If anyone had told me a year ago that today I was going to be sprinting through a rain forest in Brazil during a thunderstorm, I would have laughed scornfully at how little the person knew me. A rain forest? In South America? The place with snakes and jaguars and spiders? I would have skeptically taken a sip of my tea made with filtered water, placed the cup beside my comfortable chair in my carefully temperature-controlled room, folded my very clean and moisturized hands, and told the person that I have no interest in being bitten, poisoned, eaten, or sweaty, thank you very much. Also, sprinting? That might be the least believable part of the scenario.
Nevertheless, this morning I sat (sweating) in a hot room in Brazil with my fellow classmates and professors listening to our guide explain that Hollywood gives an inaccurate portrayal of rain forests and we will very likely not see any animals, and especially not snakes. We ventured out with serious doubts about our guide’s prediction, seeing anacondas in every tree root. It turns out that she was right. Snakes were absent, spiders not so much. (I would post a picture had I been brave enough to take one- they were palm-sized, and even a long-range camera zoom couldn’t get me close enough.)
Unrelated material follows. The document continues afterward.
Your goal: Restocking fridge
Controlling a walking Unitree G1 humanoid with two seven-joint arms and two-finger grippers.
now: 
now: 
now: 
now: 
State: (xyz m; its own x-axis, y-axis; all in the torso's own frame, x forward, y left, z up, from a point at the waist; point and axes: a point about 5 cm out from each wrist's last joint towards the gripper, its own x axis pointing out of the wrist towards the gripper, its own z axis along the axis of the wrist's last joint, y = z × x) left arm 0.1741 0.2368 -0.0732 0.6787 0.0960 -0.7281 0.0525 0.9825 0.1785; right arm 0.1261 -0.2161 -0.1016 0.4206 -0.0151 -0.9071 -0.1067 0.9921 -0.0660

Our guide was very passionate about Brazilian ecology, and very knowledgeable about the flora and fauna. She stopped every few yards to point out a moss-and-fern covered tree, a flower that changes color as its pH shifts, or a curtain of stringy roots that grew from a plant growing on another plant above our heads. Whenever one of us let out a squeal upon discovering a daddy long-legs or a large grasshopper on our personage, she calmly picked it off and put it on herself instead. The guiding principle of the Atlantic rain forest, she explained, is not competition but collaboration. The moss and ferns growing out of the tree trunk are not parasitic; the organisms coexist and even contribute to the growth of the other.
It started to sprinkle when we stopped to look at the beautifully misty reservoir, so we decided to wait it out under the protective canopy. Then it started to thunder very loudly, so we decided to cut the tour short and head back to the cars. Then it started to hail, so Kirsten and I decided to run ahead of the rest of the slowpokes with my very wimpy $2.oo umbrella. We were quickly soaked through, and directed our steps instead to a nearby concession-stand type of building at the bottom of a grassy slope. We made it there (one of us by wiping out and sliding down the hill, but you don’t need to know who) just in time to hear a loud crack as a large tree crashed to the ground ten yards in front of us.
The rest of the group joined us after a few minutes, and we all stood wringing out our clothes and watching the storm on the porch of the building. The tree had fallen across the road leading out, so we weren’t sure how long we would be stuck there. However, here the Brazilian principle of collaboration over competition proved to be true for the people as well as the plants. The woman in the concession stand brought us out several rolls of fresh bread and butter, and soon another man arrived armed with only a machete-type sword to clear our way out. We were expecting it to take at least an hour, but he hacked the trunk in half and several others cleared the brush away in only about twenty minutes. What I was envisioning as a Jurassic Park-type situation turned into a wonderful experience of teamwork and hospitality. While I’m sure that the rain forest is beautiful on a sunny day, I wouldn’t have preferred to experience it any other way than in a violent thunderstorm with friends who are ready for adventure and Brazilians who are ready to help us when we inevitably need it.
We’ve reached the end of our week at Universidade de Metodista, and although I have been bitten and sweaty, I haven’t been poisoned, eaten, or even struck by lightning. I am very thankful to all of those who have helped to make this week wonderful for all of us, and I am so glad to have ventured out of my temperature-controlled room! I think I speak for everyone when I say that we’ve had a blast and would love to come back again. Iguazu Falls, here we come!